:: INSTRUCTIONS FOR THE TASK ::
Would you output the entries below only from the line containing "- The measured" through the line containing "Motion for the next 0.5", exactly as they stand and with both ends included?

:: GIVEN ENTRIES ::
▼
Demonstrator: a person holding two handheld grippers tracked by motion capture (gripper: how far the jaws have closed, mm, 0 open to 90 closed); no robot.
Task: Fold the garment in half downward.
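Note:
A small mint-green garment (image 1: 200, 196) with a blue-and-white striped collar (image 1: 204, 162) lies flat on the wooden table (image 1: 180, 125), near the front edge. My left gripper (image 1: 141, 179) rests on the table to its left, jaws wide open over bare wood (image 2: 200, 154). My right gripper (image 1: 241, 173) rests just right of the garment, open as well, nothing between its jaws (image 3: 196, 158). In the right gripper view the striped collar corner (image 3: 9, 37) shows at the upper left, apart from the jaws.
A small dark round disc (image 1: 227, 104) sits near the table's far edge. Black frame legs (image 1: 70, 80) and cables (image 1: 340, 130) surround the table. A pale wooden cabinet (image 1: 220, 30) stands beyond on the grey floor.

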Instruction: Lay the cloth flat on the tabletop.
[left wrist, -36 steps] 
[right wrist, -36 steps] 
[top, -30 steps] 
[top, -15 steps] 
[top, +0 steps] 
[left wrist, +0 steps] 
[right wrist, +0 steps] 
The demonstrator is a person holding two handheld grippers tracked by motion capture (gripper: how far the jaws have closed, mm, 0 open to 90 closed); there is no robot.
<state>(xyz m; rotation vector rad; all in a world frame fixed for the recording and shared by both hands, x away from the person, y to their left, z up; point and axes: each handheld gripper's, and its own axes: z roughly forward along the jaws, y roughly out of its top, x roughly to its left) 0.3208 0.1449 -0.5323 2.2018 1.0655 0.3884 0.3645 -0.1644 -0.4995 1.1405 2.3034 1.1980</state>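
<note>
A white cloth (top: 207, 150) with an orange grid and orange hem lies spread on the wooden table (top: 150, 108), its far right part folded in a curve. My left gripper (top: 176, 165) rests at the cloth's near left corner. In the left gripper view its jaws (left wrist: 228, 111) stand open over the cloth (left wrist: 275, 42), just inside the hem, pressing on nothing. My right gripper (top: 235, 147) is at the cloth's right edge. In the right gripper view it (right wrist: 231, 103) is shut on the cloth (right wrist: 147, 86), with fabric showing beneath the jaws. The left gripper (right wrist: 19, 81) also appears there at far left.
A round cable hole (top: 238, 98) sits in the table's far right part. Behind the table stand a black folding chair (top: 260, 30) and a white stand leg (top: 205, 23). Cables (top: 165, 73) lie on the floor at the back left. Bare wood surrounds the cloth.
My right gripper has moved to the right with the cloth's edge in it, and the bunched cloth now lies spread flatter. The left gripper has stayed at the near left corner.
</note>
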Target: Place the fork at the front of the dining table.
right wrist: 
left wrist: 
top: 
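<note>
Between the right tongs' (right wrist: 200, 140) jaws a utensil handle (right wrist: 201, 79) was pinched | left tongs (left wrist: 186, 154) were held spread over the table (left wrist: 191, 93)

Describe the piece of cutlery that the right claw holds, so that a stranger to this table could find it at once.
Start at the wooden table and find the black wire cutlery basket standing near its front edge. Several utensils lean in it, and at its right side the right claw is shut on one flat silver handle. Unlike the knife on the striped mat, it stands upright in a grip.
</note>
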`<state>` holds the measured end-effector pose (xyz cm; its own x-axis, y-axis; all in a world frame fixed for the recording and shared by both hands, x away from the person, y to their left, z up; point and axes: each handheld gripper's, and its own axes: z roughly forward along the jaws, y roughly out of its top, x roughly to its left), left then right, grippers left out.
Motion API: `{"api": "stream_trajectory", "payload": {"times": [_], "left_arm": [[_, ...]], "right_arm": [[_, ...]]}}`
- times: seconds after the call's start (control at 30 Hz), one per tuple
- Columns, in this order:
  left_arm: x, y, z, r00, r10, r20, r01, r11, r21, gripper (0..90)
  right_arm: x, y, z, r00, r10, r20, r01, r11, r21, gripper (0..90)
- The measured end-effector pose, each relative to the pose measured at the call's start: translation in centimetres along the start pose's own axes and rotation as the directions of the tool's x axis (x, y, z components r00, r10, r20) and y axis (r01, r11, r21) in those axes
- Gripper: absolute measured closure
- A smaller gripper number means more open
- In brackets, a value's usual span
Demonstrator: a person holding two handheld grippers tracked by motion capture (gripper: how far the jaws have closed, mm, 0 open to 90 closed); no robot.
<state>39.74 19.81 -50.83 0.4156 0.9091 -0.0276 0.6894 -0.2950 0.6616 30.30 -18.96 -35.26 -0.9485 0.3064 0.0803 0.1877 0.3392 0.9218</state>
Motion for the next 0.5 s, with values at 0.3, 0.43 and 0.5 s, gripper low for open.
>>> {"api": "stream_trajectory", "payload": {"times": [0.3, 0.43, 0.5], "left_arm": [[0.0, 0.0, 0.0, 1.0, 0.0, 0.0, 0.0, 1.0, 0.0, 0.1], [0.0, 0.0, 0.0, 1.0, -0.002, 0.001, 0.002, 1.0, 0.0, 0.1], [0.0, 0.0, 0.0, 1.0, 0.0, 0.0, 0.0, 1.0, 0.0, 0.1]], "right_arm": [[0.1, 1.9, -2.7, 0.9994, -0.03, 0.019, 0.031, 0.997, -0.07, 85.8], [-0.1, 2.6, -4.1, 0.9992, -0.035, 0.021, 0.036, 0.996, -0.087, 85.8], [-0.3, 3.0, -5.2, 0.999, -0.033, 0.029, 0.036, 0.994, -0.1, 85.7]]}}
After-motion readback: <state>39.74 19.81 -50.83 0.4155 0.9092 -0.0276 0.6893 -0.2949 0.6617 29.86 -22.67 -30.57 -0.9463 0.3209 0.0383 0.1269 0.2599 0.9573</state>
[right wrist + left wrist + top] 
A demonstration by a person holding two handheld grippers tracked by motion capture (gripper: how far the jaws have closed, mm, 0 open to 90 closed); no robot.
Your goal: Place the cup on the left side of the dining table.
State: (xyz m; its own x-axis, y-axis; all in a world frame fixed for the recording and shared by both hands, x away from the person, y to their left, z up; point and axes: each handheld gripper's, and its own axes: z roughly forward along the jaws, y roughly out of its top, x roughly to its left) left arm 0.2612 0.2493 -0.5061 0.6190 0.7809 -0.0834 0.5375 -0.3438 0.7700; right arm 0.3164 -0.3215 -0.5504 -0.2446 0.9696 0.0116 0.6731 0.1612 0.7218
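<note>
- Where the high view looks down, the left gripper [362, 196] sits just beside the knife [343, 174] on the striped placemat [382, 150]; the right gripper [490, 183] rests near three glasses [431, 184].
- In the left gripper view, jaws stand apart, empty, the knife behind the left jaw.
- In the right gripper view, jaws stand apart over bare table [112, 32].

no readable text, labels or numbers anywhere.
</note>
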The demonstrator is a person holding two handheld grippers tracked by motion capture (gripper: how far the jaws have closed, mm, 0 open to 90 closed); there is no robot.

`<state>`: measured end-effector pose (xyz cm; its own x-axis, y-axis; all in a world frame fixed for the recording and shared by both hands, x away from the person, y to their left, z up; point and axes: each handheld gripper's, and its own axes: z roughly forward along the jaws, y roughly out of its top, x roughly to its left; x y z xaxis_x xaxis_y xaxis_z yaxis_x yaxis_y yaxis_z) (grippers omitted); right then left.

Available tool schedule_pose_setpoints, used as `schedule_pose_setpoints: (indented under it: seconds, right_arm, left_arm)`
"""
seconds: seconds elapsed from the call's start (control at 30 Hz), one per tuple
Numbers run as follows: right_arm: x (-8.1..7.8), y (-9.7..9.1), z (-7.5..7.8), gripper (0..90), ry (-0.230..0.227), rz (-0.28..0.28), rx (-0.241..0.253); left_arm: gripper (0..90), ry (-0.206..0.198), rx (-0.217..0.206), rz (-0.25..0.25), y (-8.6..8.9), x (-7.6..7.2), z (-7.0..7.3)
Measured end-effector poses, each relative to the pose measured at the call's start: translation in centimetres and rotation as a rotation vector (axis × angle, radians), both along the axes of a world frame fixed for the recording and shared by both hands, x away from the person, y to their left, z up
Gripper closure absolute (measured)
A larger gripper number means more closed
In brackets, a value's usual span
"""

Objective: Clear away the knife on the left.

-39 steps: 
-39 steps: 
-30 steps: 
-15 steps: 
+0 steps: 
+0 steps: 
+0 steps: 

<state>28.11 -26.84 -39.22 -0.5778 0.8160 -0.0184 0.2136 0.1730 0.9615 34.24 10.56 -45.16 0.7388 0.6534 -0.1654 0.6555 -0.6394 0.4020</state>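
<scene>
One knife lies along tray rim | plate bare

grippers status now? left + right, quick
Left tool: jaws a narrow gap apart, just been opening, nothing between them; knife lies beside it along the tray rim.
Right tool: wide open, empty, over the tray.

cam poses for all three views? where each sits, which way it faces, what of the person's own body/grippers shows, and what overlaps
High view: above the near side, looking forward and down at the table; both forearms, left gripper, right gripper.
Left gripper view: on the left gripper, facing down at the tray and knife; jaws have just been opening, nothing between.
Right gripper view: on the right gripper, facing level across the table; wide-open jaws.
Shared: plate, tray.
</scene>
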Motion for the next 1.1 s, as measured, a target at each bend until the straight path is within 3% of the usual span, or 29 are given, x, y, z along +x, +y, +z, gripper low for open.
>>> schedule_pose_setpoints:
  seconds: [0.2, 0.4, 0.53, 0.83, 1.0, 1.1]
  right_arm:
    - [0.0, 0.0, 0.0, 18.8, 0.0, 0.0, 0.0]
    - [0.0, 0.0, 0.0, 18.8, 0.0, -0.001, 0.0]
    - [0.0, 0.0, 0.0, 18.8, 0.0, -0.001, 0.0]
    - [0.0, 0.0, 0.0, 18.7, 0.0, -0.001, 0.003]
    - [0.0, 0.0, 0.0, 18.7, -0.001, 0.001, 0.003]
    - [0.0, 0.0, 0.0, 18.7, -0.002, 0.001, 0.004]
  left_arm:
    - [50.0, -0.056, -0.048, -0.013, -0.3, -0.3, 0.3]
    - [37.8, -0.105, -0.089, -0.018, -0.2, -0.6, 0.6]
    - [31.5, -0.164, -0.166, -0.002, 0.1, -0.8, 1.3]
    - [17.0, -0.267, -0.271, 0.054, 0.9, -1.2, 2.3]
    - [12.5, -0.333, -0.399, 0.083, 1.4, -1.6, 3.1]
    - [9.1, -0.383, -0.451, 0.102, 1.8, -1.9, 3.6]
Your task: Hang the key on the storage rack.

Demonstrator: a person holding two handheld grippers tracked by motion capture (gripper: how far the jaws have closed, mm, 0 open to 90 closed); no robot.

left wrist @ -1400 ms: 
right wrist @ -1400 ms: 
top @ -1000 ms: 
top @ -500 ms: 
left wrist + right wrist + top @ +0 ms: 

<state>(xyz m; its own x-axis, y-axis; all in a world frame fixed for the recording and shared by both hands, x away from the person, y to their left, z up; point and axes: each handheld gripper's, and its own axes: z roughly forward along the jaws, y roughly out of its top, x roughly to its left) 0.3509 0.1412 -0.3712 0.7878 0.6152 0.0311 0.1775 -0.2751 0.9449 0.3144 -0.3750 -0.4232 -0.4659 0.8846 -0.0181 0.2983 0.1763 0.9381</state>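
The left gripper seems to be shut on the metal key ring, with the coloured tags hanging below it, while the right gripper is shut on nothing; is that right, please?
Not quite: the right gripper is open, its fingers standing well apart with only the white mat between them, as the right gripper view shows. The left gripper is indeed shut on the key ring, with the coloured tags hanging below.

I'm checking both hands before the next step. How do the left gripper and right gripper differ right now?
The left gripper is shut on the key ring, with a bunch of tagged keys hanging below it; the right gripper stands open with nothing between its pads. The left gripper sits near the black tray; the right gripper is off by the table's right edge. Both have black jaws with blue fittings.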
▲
:: RESPONSE FOR THIS EXERCISE ::
- The measured end-effector pose, each relative to the pose measured at the call's start: translation in centimetres along the start pose's own axes and rotation as the directions of the tool's x axis (x, y, z components r00, r10, r20) and y axis (r01, r11, r21) in those axes
- Gripper: absolute measured closure
- A smaller gripper number means more open
- In brackets, a value's usual span
Demonstrator: a person holding two handheld grippers tracked by motion capture (gripper: how far the jaws have closed, mm, 0 open to 90 closed); no robot.
<state>39.74 19.81 -50.83 0.4156 0.9091 -0.0276 0.6894 -0.2950 0.6616 30.30 -18.96 -35.26 -0.9485 0.3064 0.0803 0.1877 0.3392 0.9218</state>
Motion for the next 0.5 s, with values at 0.3, 0.43 and 0.5 s, gripper low for open.

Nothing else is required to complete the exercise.